● WHAT TO DO
Go through the material and copy every line in which "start" appears.

+ + + + +

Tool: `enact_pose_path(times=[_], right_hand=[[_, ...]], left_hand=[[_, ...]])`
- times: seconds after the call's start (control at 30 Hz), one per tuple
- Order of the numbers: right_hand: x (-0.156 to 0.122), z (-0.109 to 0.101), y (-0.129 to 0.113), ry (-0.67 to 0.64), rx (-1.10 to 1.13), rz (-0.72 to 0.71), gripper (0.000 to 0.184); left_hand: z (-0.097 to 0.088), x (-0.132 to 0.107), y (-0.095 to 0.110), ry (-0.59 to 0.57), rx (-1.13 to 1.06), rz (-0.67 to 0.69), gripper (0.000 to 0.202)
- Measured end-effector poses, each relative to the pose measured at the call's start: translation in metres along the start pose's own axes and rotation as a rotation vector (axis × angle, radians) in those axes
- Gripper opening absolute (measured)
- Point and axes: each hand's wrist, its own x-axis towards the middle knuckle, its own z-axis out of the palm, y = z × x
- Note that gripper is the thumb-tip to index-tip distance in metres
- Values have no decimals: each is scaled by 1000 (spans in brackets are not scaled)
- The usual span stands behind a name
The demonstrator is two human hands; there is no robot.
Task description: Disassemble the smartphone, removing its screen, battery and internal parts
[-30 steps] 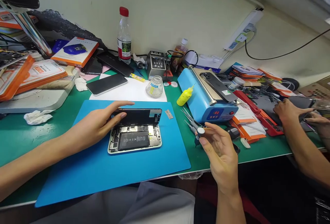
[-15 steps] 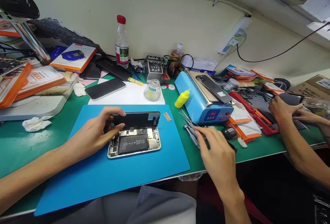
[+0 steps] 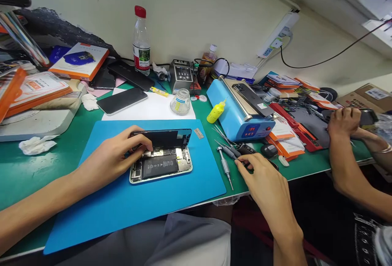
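Observation:
My left hand (image 3: 122, 149) grips the phone screen (image 3: 162, 138) at its left end, thumb in front and fingers behind. The screen stands tilted up along the far edge of an opened phone body (image 3: 161, 166), whose black battery and boards are exposed. The body lies on a blue mat (image 3: 183, 192). To the right, my right hand (image 3: 266, 180) has thumb and fingers closed at the end of a dark grey screwdriver (image 3: 230, 152), low over the green table. A silver-grey screwdriver (image 3: 226, 163) lies beside it, next to thin tweezers (image 3: 221, 134).
Behind the tools stand a yellow squeeze bottle (image 3: 216, 112) and a blue heating plate (image 3: 235, 115) bearing a phone (image 3: 251, 99). A glass jar (image 3: 180, 102) and another phone (image 3: 122, 101) sit beyond the mat. A co-worker's hands (image 3: 344, 121) are at the far right.
My right hand has shifted slightly right and down; the silver-grey screwdriver now lies apart from the dark one. My left fingers have curled further over the screen. The view has shifted a little.

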Motion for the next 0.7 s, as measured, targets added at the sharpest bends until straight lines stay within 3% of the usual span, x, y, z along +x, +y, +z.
enact_pose_path(times=[0.13, 0.4, 0.6, 0.7], right_hand=[[6, -5, -13, 117, 175, 64, 25], [17, -17, -53, 241, 625, 16, 7], [18, -11, -79, 189, 1068, 169, 16], [16, 1, -93, 233, 1006, 176, 31]], left_hand=[[0, -2, 0, 2, -15, -31, 27], [2, -1, -4, 29, -45, -2, 23], [2, 4, -2, 181, 72, 166, 24], [3, 4, -1, 173, 185, 220, 26]])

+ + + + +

● RESPONSE TO THE EXERCISE
- times: seconds after the call's start (control at 30 Hz), one per tuple
- Measured end-effector poses, each relative to the pose measured at the call's start: translation in metres along the start pose's own axes and rotation as a rotation vector (axis × angle, radians) in those axes

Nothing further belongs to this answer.